### Task requirements
An unchanged copy of all the lines below is expected, and it should contain no pictures.
**********
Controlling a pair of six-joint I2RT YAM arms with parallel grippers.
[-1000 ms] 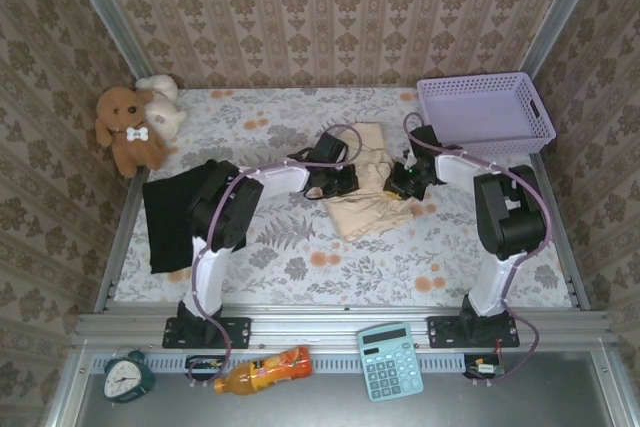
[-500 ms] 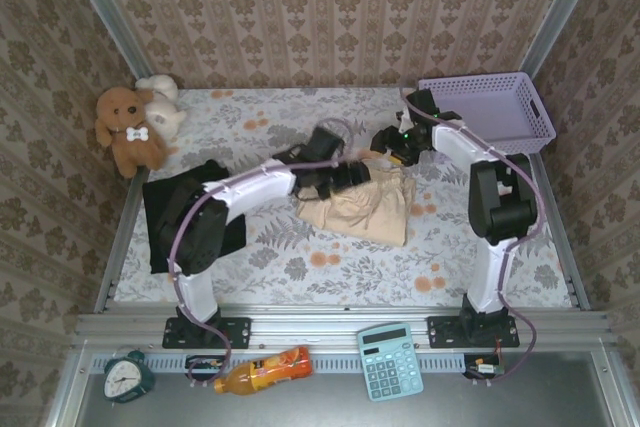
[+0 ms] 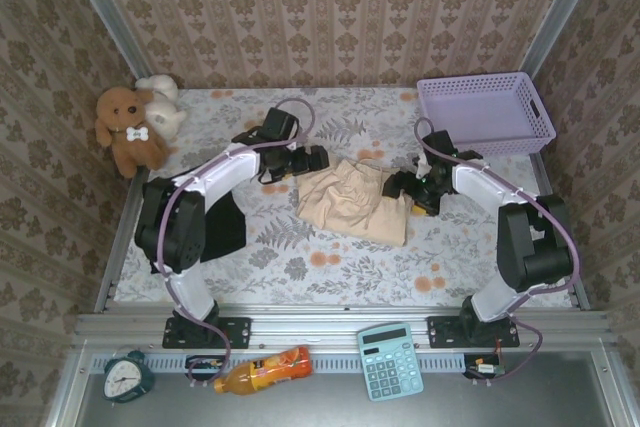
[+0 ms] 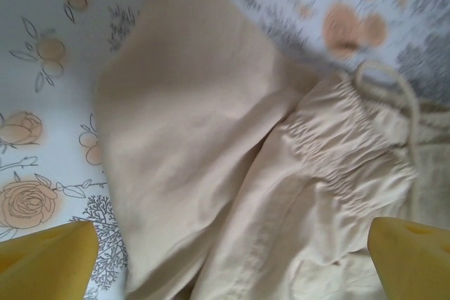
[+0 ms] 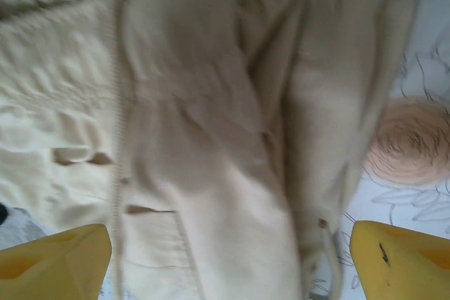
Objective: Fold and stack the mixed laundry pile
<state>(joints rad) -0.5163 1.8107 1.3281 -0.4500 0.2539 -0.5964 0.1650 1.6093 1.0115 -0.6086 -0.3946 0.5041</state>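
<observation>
Two-handed folding of the beige piece (image 3: 350, 205) judged in hand, mid-frame on the worktop (image 3: 300, 269); flanked by left fingers (image 3: 305, 160) and right fingers (image 3: 408, 190), both spread wide, gripping nothing. Black piece (image 3: 232, 233) parked at frame left. Needed next, probably: pinching beige edges, another fold, then stacking.

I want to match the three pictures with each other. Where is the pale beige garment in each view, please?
Top external: the beige garment lies crumpled near the centre, on the floral tablecloth.
Left wrist: it covers the centre and the right.
Right wrist: it covers the left and the centre.
Shared landmark: the tablecloth's orange flowers, at the left edge in left wrist, at the right edge in right wrist.
</observation>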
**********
### Problem solution
Controlling a pair of six-joint I2RT YAM arms with parallel grippers.
[-1000 ms] 
[-500 ms] 
[+0 ms] 
[+0 ms] 
[+0 ms] 
Objective: Fold and stack the mixed laundry pile
<state>(joints rad) -0.5163 1.8107 1.3281 -0.4500 0.2539 -0.5964 0.1650 1.6093 1.0115 -0.6086 -0.3946 0.5041</state>
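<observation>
Two-handed folding of the beige piece (image 3: 350, 205) judged in hand, mid-frame on the worktop (image 3: 300, 269); flanked by left fingers (image 3: 305, 160) and right fingers (image 3: 408, 190), both spread wide, gripping nothing. Black piece (image 3: 232, 233) parked at frame left. Needed next, probably: pinching beige edges, another fold, then stacking.

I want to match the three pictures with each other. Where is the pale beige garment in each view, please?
Top external: the beige garment lies crumpled near the centre, on the floral tablecloth.
Left wrist: it covers the centre and the right.
Right wrist: it covers the left and the centre.
Shared landmark: the tablecloth's orange flowers, at the left edge in left wrist, at the right edge in right wrist.
</observation>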

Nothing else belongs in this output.